ACTION ITEM - Among the lines below, copy exactly those from the one with "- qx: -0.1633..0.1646" through the one with "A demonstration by", counting both ends.

<<<<

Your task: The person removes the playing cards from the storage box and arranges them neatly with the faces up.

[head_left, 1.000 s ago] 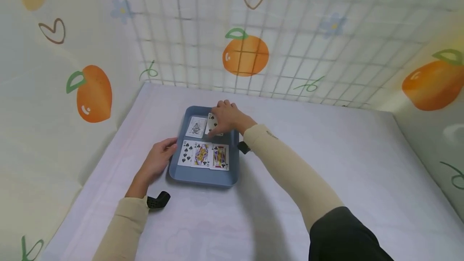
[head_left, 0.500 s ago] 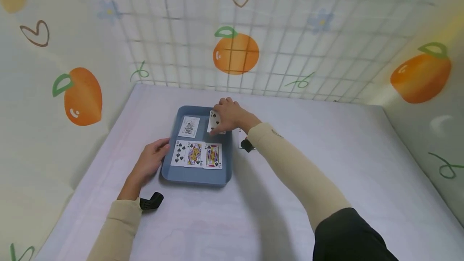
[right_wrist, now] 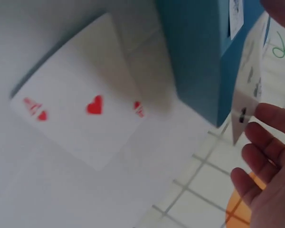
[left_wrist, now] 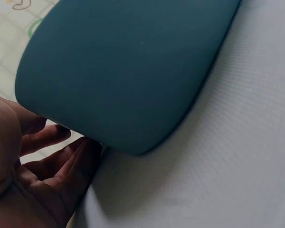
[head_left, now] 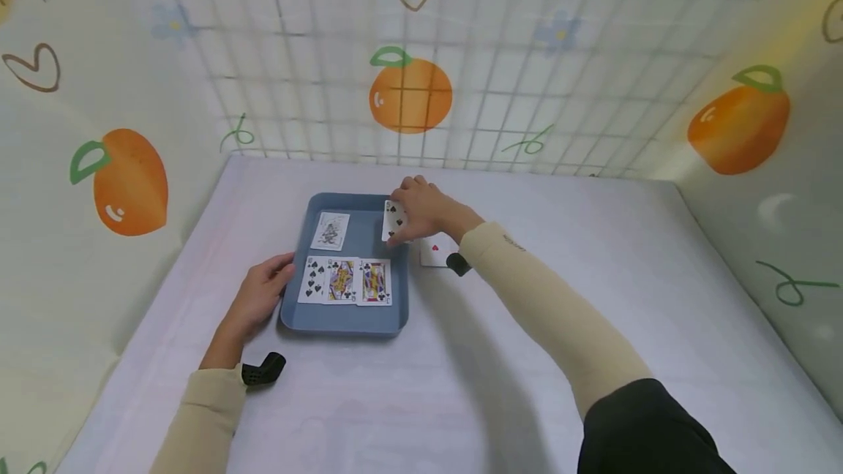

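My right hand (head_left: 423,207) pinches a black-suited playing card (head_left: 394,219) by its ends, over the upper right of the blue tray (head_left: 342,322). The right wrist view shows this card (right_wrist: 250,76) tilted steeply beside the tray's wall, between thumb and fingers. My left hand (head_left: 258,292) holds the tray's left rim; in the left wrist view its fingertips (left_wrist: 88,152) reach the tray's edge, partly hidden. Inside the tray lie a joker (head_left: 331,231) at the upper left and a lower row: a spade number card (head_left: 312,280) and two club face cards (head_left: 341,281).
On the white cloth (head_left: 500,357), just right of the tray, lies an ace of hearts (head_left: 433,249), partly under my right wrist in the head view. A wire grid behind a printed curtain (head_left: 487,93) closes off the back of the table.
The black-suited card has moved right with my right hand, away from the joker toward the tray's right rim. The ace of hearts has come into sight. My left hand stays at the rim.
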`<state>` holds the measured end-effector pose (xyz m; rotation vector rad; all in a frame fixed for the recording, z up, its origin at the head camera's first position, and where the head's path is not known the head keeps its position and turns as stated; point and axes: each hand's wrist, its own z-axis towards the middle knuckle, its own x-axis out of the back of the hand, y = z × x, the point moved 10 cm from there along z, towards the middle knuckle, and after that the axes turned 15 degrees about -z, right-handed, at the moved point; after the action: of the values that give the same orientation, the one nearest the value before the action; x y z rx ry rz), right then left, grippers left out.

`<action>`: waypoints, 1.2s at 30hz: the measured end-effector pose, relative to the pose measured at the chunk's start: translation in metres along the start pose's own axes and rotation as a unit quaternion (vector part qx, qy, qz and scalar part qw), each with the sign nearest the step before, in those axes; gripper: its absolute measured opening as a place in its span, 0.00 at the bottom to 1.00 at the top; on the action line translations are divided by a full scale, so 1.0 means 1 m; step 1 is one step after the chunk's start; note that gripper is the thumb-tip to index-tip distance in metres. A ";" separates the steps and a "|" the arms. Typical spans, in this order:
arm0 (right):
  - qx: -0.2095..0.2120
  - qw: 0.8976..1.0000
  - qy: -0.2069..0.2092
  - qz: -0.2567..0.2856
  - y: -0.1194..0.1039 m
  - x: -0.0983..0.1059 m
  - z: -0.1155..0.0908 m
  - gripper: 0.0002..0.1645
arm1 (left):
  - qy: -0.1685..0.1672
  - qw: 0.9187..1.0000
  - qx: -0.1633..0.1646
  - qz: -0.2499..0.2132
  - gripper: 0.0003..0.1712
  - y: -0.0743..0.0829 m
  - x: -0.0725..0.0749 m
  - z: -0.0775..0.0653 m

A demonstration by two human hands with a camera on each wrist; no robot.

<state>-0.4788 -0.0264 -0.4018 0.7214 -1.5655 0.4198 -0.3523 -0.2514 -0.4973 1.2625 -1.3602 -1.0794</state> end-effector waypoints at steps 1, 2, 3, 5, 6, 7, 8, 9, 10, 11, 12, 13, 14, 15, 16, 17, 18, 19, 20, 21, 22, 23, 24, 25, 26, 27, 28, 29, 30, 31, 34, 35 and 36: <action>0.002 1.000 0.002 0.000 0.001 0.000 -0.002 0.54 | 0.000 1.000 0.001 -0.002 0.29 0.000 0.000 0.000; 0.004 1.000 0.004 0.000 0.003 0.000 -0.004 0.54 | 0.000 1.000 0.003 -0.003 0.29 -0.001 0.000 0.000; 0.006 1.000 0.006 0.000 0.004 0.000 -0.006 0.55 | 0.000 1.000 0.004 -0.003 0.29 -0.001 0.000 -0.001; 0.007 1.000 0.009 0.002 0.008 -0.001 -0.010 0.55 | 0.001 1.000 0.005 -0.001 0.29 -0.001 -0.001 -0.001; 0.007 1.000 0.011 0.004 0.010 -0.002 -0.012 0.55 | 0.002 1.000 0.006 0.000 0.29 0.000 -0.001 -0.001; 0.005 1.000 0.011 0.005 0.013 -0.003 -0.014 0.55 | 0.002 1.000 0.005 0.001 0.29 0.000 -0.001 -0.001; 0.004 1.000 0.013 0.005 0.016 -0.004 -0.017 0.55 | 0.001 1.000 0.005 0.001 0.29 0.000 -0.001 -0.001; 0.004 1.000 0.015 0.004 0.018 -0.004 -0.019 0.55 | 0.001 1.000 0.004 0.002 0.29 0.000 -0.002 -0.001; 0.003 1.000 0.017 0.004 0.021 -0.005 -0.021 0.55 | 0.001 1.000 0.004 0.003 0.29 0.001 -0.002 -0.002; 0.002 1.000 0.019 0.004 0.023 -0.006 -0.023 0.55 | 0.001 1.000 0.004 0.003 0.29 0.000 -0.002 -0.002; -0.001 1.000 0.019 0.004 0.026 -0.007 -0.026 0.55 | 0.000 1.000 0.004 0.003 0.29 0.000 -0.003 -0.002; -0.003 1.000 0.019 0.002 0.028 -0.008 -0.028 0.56 | 0.000 1.000 0.004 0.003 0.29 0.000 -0.003 -0.002; -0.004 1.000 0.019 0.003 0.030 -0.009 -0.030 0.56 | 0.000 1.000 0.004 0.004 0.29 0.000 -0.003 -0.002; -0.005 1.000 0.019 0.003 0.032 -0.010 -0.033 0.56 | -0.001 1.000 0.005 0.005 0.29 0.000 -0.004 -0.002; -0.008 1.000 0.017 0.005 0.035 -0.011 -0.035 0.56 | -0.001 1.000 0.005 0.005 0.30 0.000 -0.004 -0.003; -0.011 1.000 0.015 0.007 0.037 -0.012 -0.037 0.56 | 0.000 1.000 0.004 0.004 0.30 0.000 -0.004 -0.003; -0.012 1.000 0.013 0.008 0.039 -0.013 -0.040 0.55 | 0.000 1.000 0.003 0.003 0.30 0.000 -0.004 -0.003; -0.013 1.000 0.012 0.009 0.041 -0.013 -0.042 0.55 | 0.000 1.000 0.002 0.002 0.30 0.001 -0.004 -0.004; -0.014 1.000 0.010 0.011 0.043 -0.014 -0.044 0.54 | -0.001 1.000 0.001 0.002 0.30 0.001 -0.004 -0.004; -0.018 1.000 0.009 0.013 0.045 -0.015 -0.046 0.54 | -0.002 1.000 0.000 0.001 0.30 0.001 -0.004 -0.005; -0.021 1.000 0.006 0.015 0.047 -0.015 -0.048 0.54 | -0.001 1.000 0.000 0.000 0.30 0.001 -0.003 -0.005; -0.025 1.000 0.004 0.017 0.050 -0.016 -0.050 0.54 | 0.000 1.000 0.000 -0.001 0.30 0.001 -0.003 -0.005; -0.028 0.999 0.001 0.018 0.052 -0.017 -0.051 0.54 | 0.000 1.000 0.000 -0.001 0.30 0.001 -0.003 -0.005; -0.032 0.999 -0.002 0.020 0.054 -0.018 -0.053 0.53 | 0.000 1.000 0.001 0.000 0.30 0.001 -0.003 -0.006; -0.036 0.999 -0.005 0.021 0.056 -0.020 -0.054 0.53 | 0.000 1.000 0.002 0.001 0.30 0.001 -0.003 -0.006; -0.040 0.999 -0.008 0.022 0.059 -0.022 -0.055 0.53 | 0.001 1.000 0.003 0.001 0.30 0.001 -0.003 -0.006; -0.043 0.999 -0.011 0.023 0.061 -0.023 -0.057 0.53 | 0.002 1.000 0.003 0.002 0.30 0.002 -0.003 -0.006; -0.046 0.999 -0.013 0.023 0.063 -0.025 -0.058 0.53 | 0.002 1.000 0.003 0.001 0.29 0.002 -0.004 -0.007; -0.049 0.998 -0.017 0.022 0.065 -0.026 -0.059 0.53 | 0.001 1.000 0.003 -0.001 0.29 0.002 -0.004 -0.007; -0.051 0.998 -0.020 0.023 0.066 -0.028 -0.061 0.53 | 0.001 1.000 0.003 -0.002 0.29 0.003 -0.004 -0.007; -0.059 0.998 -0.028 0.026 0.071 -0.031 -0.065 0.52 | 0.000 1.000 0.001 -0.008 0.29 0.004 -0.005 -0.008; -0.060 0.997 -0.030 0.025 0.072 -0.032 -0.067 0.52 | -0.001 1.000 0.001 -0.011 0.29 0.004 -0.006 -0.007; -0.063 0.997 -0.033 0.024 0.074 -0.033 -0.069 0.52 | 0.000 1.000 0.001 -0.011 0.29 0.004 -0.006 -0.007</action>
<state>-0.4762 0.0790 -0.4144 0.6080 -1.6587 0.3321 -0.3455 -0.2454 -0.4927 1.2819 -1.3511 -1.0941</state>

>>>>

PROBLEM SOLUTION -
  - qx: -0.1633..0.1646
  - qz: -0.2499..0.2132
  - gripper: 0.0003..0.1712
  - y: -0.0743..0.0829 m
  - x: -0.0725..0.0749 m
  - z: -0.0775..0.0653 m

A demonstration by two human hands with a camera on each wrist; no robot.

The exercise has been finished.